At frequencies below radiation, ground currents must obey Kirchhoffs' current law and return to the source.

Say you have a Dyn1 distribution transformer that is serving multiple distribution feeders. When one of the feeders has a ground fault at a remote location, 100% of the ground current will return to the transformer neutral point when it is connected to ground (earthed). The return current may take many different paths depending on the configuration of the distribution system; however, Kirchhoffs' current law requires that 100% of the current will return to the source.

As the ground current flows through the soil, heat will be generated by I^2R loss just as in any element. The heat will dissipate in the soil according to the laws of thermodynamics for conductive heat flow. The current will return to the source (100%) by Kirchhoffs' current law.

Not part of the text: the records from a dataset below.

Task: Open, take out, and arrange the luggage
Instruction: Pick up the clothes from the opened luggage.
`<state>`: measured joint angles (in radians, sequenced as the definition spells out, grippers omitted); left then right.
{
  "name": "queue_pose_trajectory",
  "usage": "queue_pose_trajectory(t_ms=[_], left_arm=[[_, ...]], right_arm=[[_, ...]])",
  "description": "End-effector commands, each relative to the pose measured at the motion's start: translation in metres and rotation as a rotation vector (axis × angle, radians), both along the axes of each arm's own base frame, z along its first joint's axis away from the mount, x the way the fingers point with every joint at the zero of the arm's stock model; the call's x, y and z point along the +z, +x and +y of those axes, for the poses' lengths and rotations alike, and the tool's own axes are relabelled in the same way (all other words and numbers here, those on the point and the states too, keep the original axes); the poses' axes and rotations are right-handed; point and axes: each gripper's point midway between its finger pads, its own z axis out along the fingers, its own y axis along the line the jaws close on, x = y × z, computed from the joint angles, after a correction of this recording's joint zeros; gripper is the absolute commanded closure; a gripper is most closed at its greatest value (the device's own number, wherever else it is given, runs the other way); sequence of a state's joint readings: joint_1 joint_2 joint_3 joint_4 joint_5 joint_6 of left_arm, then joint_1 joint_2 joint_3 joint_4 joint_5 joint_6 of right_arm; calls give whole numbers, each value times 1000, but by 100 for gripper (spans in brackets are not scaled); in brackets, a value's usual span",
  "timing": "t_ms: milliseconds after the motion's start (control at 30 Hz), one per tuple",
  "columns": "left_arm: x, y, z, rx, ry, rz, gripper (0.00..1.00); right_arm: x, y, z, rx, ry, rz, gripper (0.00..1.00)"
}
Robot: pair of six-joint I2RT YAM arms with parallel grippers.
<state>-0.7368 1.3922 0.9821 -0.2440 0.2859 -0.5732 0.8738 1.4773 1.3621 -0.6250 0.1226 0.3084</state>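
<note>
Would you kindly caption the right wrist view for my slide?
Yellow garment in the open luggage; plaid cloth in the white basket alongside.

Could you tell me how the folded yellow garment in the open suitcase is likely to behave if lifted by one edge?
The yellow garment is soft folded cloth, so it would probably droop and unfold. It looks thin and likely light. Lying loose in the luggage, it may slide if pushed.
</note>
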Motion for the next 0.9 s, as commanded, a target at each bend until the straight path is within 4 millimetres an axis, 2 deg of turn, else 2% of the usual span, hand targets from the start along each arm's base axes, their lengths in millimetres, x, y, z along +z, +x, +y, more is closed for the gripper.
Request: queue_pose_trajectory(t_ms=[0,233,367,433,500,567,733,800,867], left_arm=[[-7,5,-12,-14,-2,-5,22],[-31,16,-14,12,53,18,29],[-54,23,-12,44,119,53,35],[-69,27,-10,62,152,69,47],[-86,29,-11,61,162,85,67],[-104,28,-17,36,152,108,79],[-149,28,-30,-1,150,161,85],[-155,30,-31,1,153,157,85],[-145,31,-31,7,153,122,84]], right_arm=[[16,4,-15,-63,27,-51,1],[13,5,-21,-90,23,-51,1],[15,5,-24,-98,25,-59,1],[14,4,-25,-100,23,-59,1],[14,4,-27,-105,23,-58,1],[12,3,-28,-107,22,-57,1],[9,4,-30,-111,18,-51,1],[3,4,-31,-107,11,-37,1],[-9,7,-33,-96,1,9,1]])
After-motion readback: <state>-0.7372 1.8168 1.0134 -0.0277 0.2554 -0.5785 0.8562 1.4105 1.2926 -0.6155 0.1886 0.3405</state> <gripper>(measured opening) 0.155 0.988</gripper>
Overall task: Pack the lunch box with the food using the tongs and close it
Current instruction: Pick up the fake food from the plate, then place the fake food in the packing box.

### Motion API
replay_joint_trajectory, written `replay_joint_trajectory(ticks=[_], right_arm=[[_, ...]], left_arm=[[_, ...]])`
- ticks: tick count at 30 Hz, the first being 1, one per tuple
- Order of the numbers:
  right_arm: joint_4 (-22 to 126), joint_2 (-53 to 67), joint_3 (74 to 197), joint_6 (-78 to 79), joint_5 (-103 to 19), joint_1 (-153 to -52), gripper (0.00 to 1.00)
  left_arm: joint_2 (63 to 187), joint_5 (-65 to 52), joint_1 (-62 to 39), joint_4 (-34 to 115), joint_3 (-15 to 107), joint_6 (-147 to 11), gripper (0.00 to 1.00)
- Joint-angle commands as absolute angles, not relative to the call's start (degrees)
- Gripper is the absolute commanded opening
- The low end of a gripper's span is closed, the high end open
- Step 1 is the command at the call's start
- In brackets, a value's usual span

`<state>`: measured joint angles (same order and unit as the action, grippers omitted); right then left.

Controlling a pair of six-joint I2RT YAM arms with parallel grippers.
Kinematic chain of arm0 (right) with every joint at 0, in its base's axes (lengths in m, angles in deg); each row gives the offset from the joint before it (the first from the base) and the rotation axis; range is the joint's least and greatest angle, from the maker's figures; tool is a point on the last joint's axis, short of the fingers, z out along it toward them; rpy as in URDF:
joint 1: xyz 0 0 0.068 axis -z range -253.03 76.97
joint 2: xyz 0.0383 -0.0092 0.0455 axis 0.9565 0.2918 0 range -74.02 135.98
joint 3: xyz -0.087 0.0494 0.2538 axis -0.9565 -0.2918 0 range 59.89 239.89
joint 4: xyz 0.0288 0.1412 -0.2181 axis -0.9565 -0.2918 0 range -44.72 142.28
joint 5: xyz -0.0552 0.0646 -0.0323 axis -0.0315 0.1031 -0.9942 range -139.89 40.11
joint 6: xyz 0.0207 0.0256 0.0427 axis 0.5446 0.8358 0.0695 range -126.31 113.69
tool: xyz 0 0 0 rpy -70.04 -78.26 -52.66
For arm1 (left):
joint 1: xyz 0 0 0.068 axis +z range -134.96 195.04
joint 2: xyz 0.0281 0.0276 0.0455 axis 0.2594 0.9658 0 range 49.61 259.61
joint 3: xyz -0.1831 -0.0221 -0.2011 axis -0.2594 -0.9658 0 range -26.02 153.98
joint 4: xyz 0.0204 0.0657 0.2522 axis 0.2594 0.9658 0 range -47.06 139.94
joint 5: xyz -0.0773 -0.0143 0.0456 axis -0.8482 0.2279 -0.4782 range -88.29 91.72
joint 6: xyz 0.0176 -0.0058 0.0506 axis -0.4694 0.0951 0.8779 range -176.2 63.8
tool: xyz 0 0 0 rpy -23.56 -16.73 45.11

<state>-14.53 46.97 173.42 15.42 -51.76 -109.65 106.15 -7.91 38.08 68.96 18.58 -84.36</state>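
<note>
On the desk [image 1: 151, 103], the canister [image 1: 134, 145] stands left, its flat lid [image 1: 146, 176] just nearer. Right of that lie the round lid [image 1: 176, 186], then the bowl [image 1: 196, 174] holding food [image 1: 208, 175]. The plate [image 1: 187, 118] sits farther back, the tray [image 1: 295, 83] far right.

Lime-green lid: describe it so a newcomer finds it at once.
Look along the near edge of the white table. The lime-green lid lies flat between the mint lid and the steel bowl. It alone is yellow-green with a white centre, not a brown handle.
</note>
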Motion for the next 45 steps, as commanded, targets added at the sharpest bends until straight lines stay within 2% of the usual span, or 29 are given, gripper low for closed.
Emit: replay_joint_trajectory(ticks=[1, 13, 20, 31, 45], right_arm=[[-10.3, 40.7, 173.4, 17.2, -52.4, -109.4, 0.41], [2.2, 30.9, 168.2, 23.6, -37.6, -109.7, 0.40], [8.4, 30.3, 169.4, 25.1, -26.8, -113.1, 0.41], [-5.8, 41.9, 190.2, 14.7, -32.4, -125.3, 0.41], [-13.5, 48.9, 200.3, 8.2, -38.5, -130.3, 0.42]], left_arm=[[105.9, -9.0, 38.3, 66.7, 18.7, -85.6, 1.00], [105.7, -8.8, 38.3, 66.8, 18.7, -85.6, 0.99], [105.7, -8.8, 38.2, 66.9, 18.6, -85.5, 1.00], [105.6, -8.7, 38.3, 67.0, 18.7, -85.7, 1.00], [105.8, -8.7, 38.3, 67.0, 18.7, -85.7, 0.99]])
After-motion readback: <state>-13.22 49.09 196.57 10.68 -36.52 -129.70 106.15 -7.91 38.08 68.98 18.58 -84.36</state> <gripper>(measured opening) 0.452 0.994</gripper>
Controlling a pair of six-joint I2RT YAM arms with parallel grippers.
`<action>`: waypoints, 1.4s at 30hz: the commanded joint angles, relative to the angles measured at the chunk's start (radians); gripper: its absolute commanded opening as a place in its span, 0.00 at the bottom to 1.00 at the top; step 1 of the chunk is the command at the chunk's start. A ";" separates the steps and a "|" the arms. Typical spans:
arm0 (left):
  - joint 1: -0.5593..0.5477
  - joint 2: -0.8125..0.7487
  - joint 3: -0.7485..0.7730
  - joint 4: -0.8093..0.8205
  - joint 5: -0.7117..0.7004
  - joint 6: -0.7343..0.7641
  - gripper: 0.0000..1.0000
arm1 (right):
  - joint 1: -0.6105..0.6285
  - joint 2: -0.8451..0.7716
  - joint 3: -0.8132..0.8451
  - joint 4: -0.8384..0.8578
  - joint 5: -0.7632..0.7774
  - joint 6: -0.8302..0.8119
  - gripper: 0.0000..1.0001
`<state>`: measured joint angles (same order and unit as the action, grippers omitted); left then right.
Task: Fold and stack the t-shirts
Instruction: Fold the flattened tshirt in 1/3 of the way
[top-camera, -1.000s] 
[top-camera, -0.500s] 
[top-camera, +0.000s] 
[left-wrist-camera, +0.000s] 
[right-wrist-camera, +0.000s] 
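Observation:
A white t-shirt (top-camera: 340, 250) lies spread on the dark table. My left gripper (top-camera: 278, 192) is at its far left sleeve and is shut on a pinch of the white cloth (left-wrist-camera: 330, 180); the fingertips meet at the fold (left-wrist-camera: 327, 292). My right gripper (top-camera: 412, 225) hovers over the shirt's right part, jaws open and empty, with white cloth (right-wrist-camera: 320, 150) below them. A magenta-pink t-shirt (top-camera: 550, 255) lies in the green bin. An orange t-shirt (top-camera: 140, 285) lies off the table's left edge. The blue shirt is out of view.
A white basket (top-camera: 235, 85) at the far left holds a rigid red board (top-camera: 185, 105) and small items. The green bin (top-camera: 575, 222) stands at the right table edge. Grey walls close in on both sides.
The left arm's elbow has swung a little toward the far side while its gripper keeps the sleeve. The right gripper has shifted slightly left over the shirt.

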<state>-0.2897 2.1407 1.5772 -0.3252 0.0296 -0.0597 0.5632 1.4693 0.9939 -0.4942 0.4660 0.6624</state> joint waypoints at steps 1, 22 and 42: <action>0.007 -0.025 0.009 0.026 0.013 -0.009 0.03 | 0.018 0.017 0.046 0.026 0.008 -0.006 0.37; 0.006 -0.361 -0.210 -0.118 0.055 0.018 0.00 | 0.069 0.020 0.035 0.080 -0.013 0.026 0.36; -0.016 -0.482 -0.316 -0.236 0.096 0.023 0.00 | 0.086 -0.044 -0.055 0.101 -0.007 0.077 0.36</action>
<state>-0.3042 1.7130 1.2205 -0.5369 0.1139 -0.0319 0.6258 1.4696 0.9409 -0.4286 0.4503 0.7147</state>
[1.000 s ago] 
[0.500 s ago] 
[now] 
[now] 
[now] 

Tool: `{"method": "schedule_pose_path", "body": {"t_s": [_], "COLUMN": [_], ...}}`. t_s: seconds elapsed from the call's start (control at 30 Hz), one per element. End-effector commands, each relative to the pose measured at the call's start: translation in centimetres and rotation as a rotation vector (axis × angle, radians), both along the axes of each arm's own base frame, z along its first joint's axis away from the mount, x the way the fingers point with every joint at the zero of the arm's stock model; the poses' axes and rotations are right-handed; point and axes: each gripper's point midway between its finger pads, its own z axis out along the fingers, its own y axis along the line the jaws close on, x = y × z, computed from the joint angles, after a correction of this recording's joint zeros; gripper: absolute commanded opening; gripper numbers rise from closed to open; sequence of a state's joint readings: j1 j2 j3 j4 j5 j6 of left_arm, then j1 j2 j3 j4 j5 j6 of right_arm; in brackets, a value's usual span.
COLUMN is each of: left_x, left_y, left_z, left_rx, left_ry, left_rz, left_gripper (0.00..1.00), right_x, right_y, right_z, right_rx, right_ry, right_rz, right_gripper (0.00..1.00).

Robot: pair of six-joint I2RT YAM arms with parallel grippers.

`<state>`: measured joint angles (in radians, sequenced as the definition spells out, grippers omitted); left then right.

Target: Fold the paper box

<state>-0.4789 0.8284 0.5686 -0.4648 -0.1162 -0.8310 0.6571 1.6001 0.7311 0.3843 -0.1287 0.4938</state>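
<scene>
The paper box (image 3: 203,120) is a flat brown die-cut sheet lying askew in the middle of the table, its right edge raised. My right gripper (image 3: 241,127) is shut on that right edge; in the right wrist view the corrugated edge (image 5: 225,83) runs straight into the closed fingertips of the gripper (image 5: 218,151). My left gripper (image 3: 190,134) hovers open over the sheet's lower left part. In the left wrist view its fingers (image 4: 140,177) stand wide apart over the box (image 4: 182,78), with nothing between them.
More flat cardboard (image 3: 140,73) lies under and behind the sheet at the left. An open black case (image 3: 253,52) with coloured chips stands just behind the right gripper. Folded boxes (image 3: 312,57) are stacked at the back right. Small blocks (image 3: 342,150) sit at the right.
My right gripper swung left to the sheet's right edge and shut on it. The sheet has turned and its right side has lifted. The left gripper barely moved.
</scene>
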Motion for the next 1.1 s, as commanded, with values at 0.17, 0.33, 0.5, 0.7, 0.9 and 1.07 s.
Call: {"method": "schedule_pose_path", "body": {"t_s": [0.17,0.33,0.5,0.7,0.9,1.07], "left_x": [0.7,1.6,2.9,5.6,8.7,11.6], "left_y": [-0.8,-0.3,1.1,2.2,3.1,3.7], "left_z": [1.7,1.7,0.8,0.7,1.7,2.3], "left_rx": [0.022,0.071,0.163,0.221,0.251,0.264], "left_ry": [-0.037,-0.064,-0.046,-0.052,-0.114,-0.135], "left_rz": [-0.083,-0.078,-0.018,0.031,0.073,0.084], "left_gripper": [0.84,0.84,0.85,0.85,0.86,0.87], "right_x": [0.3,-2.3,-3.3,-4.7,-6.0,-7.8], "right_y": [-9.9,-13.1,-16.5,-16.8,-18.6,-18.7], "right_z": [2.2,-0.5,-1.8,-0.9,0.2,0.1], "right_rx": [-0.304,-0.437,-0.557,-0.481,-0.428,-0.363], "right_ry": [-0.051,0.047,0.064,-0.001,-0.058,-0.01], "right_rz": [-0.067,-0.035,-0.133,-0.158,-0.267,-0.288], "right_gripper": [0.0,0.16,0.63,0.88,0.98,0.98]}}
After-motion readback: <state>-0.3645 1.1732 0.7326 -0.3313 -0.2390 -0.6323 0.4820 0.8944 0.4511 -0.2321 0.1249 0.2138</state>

If there is a return path, then the current must return to the source. If there is a neutral conductor, it will return through the conductor. If the neutral is periodically grounded, then a portion of the current will, in fact, return through the earth. Of course, the current will split between the neutral and the ground based upon the parallel impedance network and Ohm's Law. If there is no neutral conductor, the current must return through the ground. However, the ground will introduce a significant impedance which will limit the current severely. The neutral is important for detection of ground faults and relaying.

While the current may widely disperse from the point of the fault, it will have to converge at the source. This is the reason why, for safety sake, a perimeter ground should be run outside of a substation fence. Otherwise, should someone be standing outside the fence and leaning against it when a ground fault occurs, the concentrated current at the substation can cause a significant voltage differential between the fence and the ground only a meter outside the fence.

HOWEVER, there must be a path for the current to return. This is provided by a grounded Wye system or a corner grounded Delta. Ungrounded Wye and Delta systems do not provide a path for zero sequence currents and, hence, no path to single phase to ground faults.